In der Produktion in Deutschland haben sich in den vergangenen Jahren gleich mehrere Paradigmenwechsel vollzogen. Doch die Umsetzung in die Praxis dauert länger als es wünschenswert wäre. „Der Technologietransfer wird in Deutschland noch sehr zaghaft und aus meiner Sicht nicht umfassend genug angegangen“, mahnt auch Dr. Michael Riesener. Der Nachwuchswissenschaftler sucht und findet beispielsweise Wege, Produktion und Produktentwicklung zusammen zu denken. Für seine wissenschaftlichen und wirtschaftlichen Erfolge bekam er gestern im Rahmen des Jahreskongresses der WGP (Wissenschaftlichen Gesellschaft für Produktionstechnik) die renommierte Otto-Kienzle-Gedenkmünze verliehen.
„Riesener ist ein außergewöhnlicher Forscher, ein Vordenker, der Innovationen auch zur Umsetzung bringt“, erläuterte sein Doktorvater, Prof. Günther Schuh vom Werkzeugmaschinenlabor (WZL) der RWTH Aachen in der Laudatio die Entscheidung. „Er hat den Paradigmenwechsel in der Produktion, der Produktentwicklung und Produktnutzung mitdenkt, wesentlich vorangetrieben.“
Kurz vor Weihnachten 2014 klingelte das Telefon – der Chef. Für Michael Riesener war das ein Geschenk, denn sein Doktorvater bot ihm die Stelle des Gesamtprojektleiters in seinem neuen Unternehmen e.GO Mobile an. „Ich hatte ihm gesagt, dass ich eine neue Herausforderung brauche, damit ich in Aachen bleiben kann“, erinnert sich Riesener. e.GO Mobile ist eines der Unternehmen, die der 35 Jahre alte Wirtschaftsingenieur mit aufgebaut hat und eines seiner größeren Projekte, um Produktion, Produktentwicklung und -nutzung unter ein Dach zu bekommen. Er war maßgeblich daran beteiligt, den elektrischen Kleinwagen e.GO auf einer einzigen Plattform zu entwickeln und auf den Markt zu bringen. In nur drei Jahren entstand so ein neuer Typus PKW, der aus Sicht der Produktion von vorneherein mit niedrigen Investitionen und einer digitalisierten Micro-Factory gedacht ist.
„In der Produktionswissenschaft setzt sich immer mehr die Erkenntnis durch, dass eine digitale Durchgängigkeit von der Entwicklung über die Produktion bis zur Nutzungsphase notwendig ist. Dass der Paradigmenwechsel hin zur Integration bislang meist getrennter Bereiche Erfolg verspricht, zeigt die schnelle und nachhaltige Entwicklung von e.GO. Das Unternehmen startete in einem 20 qm großen Büro mit zehn Leuten auf dem Aachener Campus des Werkzeugmaschinenlabors (WZL).
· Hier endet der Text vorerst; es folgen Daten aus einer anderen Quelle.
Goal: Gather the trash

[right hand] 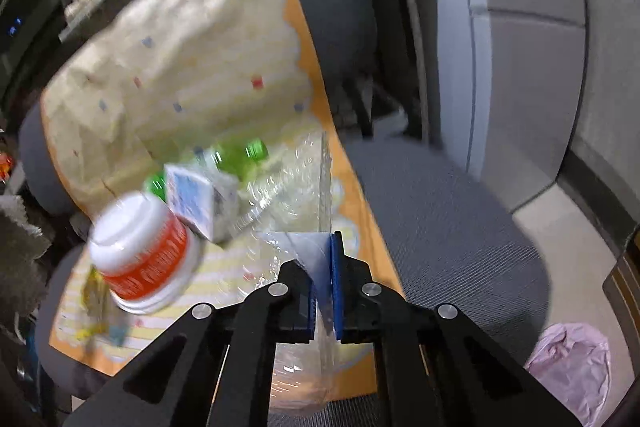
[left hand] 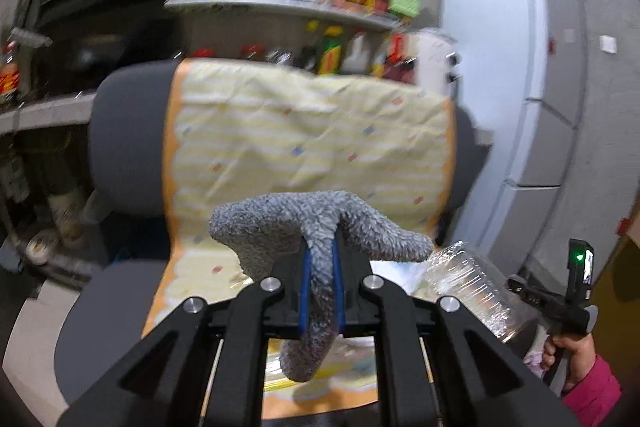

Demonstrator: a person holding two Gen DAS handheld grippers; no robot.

Heute steht in Aachen eine Fabrik mit rund 500 Mitarbeitenden. „Für mich zeigen solche Unternehmungen, bei denen Wissenschaft und Wirtschaft an einem Strang ziehen, welche enormen Potenziale freigesetzt werden und welche Dynamik entstehen kann“, begeistert sich der Wirtschaftsingenieur.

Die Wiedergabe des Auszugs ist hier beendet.